The Colorado College Summer Music Festival brings together world-class instructors, the classical luminaries of the future, and extraordinary performances.

You can see—and, more importantly, hear—tomorrow’s classical music stars right here in Colorado Springs every summer when Colorado College presents its annual Summer Music Festival. This year’s festival, the 38th annual, happens June 5–24 on campus, and the public is welcome to attend these extraordinary musical performances.

Susan Grace has been a faculty member with the event since its inception. Her husband, Michael Grace, was a co-founder and still writes program notes and offers preprogram lectures. Susan is now the music director for the event.

A lucky and talented 54 music students from all over the country—and sometimes Europe and Asia—are accepted into the annual summer program. In addition to the written application, students must send a video of themselves playing their instrument, which include violin, viola, cello, bass, flute, oboe, clarinet, bassoon, horn, trumpet, trombone, timpani/percussion, and piano.

Concert
A full concert schedule is available online at coloradocollege.edu/musicfestival. Some free concerts, such as the one for children, are included in the series. Most performances require tickets.

Top students from major music schools such as the Juilliard School and Oberlin Conservatory have participated to augment their education with three weeks of intensive work; students get about six hours a day of instruction and practice. But not all classes are about playing the instrument. Other topics addressed include how to prepare for and present themselves at an audition, mental toughness, improvisation, and talking to an audience about the music being performed.

“We have students leave here saying, ‘I’ve never learned so much in such a short time,’” Susan says with more than a little pride. In fact, many former students have gone on to careers as star performers at large metropolitan symphonies. While they are here, they participate in the concert series, including formal and informal chamber music concerts, plus five orchestra performances, including a free children’s concert and several off-campus outreach concerts. Six to eight students are chosen by audition for concerto readings. All are open to the public.

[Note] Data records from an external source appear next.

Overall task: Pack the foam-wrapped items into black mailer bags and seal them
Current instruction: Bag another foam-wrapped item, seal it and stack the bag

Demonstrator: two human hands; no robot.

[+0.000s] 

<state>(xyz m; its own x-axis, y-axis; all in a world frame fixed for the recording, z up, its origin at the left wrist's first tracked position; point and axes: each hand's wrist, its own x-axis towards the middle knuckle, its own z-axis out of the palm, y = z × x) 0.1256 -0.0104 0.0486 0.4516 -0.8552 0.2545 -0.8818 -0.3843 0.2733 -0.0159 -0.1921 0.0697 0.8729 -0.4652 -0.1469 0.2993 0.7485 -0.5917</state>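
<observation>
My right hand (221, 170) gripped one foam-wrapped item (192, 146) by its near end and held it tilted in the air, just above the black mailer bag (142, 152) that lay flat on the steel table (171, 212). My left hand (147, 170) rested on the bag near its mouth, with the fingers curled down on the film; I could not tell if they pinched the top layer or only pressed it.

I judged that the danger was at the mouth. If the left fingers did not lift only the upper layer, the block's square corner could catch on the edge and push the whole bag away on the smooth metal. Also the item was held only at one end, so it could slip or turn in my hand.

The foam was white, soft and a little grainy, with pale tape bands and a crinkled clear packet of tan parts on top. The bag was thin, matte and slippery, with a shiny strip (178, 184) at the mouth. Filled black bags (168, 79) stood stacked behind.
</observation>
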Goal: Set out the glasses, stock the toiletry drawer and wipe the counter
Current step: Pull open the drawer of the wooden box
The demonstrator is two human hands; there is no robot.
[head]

It’s not all work and no play for students. The festival players represent traditional instruments found in a typical orchestra, but occasionally they get to play something unusual. The horn faculty member sometimes takes students up to the mountains to play an alpine horn: that long, unwieldy instrument with a bell-shaped end. And although they stay on campus, they usually take a trip to Garden of the Gods and get to go on a mountain hike while here.

The faculty also is carefully selected and includes musicians who excel as teachers—Susan says “No divas, please”—from all over North America. They may be concert masters from such places as Montreal, Philadelphia, or St. Paul. Many of the same faculty members have returned year after year. For example, festival conductor Scott Yoo, host and executive producer of Great Performances: Now Hear This on PBS and chief conductor and artistic director of the Mexico City Philharmonic, has been coming for 20 years.

“It’s pretty intense, and the students are mostly here to learn,” Susan says. The experience also “gives students a lot of access to the faculty. They have lunch together and have great conversations. Now they are like family to me.”